Operations¶

Deployment, configuration, scaling, monitoring, and day-2 operations for Monoscope.

Deployment¶

Docker Compose (Quick Start)¶

git clone https://github.com/monoscope-tech/monoscope.git
cd monoscope
docker-compose up -d
# Visit http://localhost:8080 (default: admin/changeme)

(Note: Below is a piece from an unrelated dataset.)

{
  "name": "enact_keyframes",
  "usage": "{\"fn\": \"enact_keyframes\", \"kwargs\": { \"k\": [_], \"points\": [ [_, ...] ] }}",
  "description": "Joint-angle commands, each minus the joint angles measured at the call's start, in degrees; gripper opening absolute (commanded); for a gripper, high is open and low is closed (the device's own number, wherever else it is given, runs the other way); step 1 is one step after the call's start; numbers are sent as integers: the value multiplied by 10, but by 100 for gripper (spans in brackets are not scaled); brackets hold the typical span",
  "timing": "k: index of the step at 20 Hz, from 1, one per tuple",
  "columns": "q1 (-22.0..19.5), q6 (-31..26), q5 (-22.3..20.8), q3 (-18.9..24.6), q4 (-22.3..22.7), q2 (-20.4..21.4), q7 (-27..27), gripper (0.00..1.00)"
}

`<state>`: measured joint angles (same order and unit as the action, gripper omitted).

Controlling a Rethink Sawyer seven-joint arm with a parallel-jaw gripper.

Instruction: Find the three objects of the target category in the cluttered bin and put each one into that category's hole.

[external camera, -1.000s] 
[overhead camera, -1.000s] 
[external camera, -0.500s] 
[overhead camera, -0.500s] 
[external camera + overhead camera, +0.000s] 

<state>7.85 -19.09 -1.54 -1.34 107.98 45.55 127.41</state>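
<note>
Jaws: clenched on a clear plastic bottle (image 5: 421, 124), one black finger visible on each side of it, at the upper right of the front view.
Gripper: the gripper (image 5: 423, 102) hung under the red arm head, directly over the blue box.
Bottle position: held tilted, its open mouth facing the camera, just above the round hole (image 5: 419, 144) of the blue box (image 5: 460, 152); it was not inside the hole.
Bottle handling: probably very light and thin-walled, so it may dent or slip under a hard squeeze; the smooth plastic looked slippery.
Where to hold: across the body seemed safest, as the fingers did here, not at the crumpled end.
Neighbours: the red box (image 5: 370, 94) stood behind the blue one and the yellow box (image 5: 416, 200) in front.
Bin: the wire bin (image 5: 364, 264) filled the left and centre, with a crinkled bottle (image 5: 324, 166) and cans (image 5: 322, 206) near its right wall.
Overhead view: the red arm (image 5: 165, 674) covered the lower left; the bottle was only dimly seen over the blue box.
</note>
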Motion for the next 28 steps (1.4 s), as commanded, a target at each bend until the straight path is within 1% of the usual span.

Docker Compose (Production)¶

services:
  monoscope:
    image: monoscope/monoscope:v0.5.0
    ports:
      - "8080:8080"
      - "4317:4317"  # OTLP gRPC
    environment:
      - DATABASE_URL=postgresql://monoscope:password@postgres:5432/monoscope
      - S3_BUCKET=your-telemetry-bucket
      - AWS_REGION=us-east-1
      - AWS_ACCESS_KEY_ID=${AWS_ACCESS_KEY_ID}
      - AWS_SECRET_ACCESS_KEY=${AWS_SECRET_ACCESS_KEY}
      - KAFKA_BROKERS=kafka:9092
    depends_on:
      postgres:
        condition: service_healthy
      kafka:
        condition: service_started

  postgres:
    image: timescale/timescaledb:latest-pg18
    environment:
      POSTGRES_USER: monoscope
      POSTGRES_PASSWORD: password
      POSTGRES_DB: monoscope
    volumes:
      - pgdata:/var/lib/postgresql/data
    healthcheck:
      test: ["CMD-SHELL", "pg_isready -U monoscope"]
      interval: 5s
      timeout: 5s
      retries: 5

  kafka:
    image: confluentinc/cp-kafka:latest
    environment:
      KAFKA_NODE_ID: 1
      KAFKA_LISTENERS: PLAINTEXT://:9092
      KAFKA_ADVERTISED_LISTENERS: PLAINTEXT://kafka:9092
      KAFKA_PROCESS_ROLES: broker,controller
      CLUSTER_ID: monoscope-cluster
    volumes:
      - kafkadata:/var/lib/kafka/data

volumes:
  pgdata:
  kafkadata:

Kubernetes with OTel Operator¶

# Install OTel Operator
kubectl apply -f https://github.com/open-telemetry/opentelemetry-operator/releases/latest/download/opentelemetry-operator.yaml

# Create Instrumentation CRD pointing at Monoscope
kubectl apply -f - <<EOF
apiVersion: opentelemetry.io/v1beta1
kind: Instrumentation
metadata:
  name: monoscope-instrumentation
  namespace: observability
spec:
  exporter:
    endpoint: http://monoscope:4317
  propagators:
    - tracecontext
    - baggage
  sampler:
    type: parentbased_always_on
EOF

# Annotate deployments for auto-instrumentation
kubectl annotate deployment my-app \
  instrumentation.opentelemetry.io/inject-java="true" \
  --namespace default

Configuration¶

Key Environment Variables¶

Variable	Required	Description
`DATABASE_URL`	Yes	PostgreSQL connection string for metadata
`S3_BUCKET`	Yes	S3-compatible bucket for telemetry data
`AWS_REGION`	Yes	S3 region
`AWS_ACCESS_KEY_ID`	Yes	S3 access key
`AWS_SECRET_ACCESS_KEY`	Yes	S3 secret key
`KAFKA_BROKERS`	Yes	Kafka bootstrap servers
`OTLP_PORT`	No	OTLP gRPC port (default: 4317)
`HTTP_PORT`	No	Web UI port (default: 8080)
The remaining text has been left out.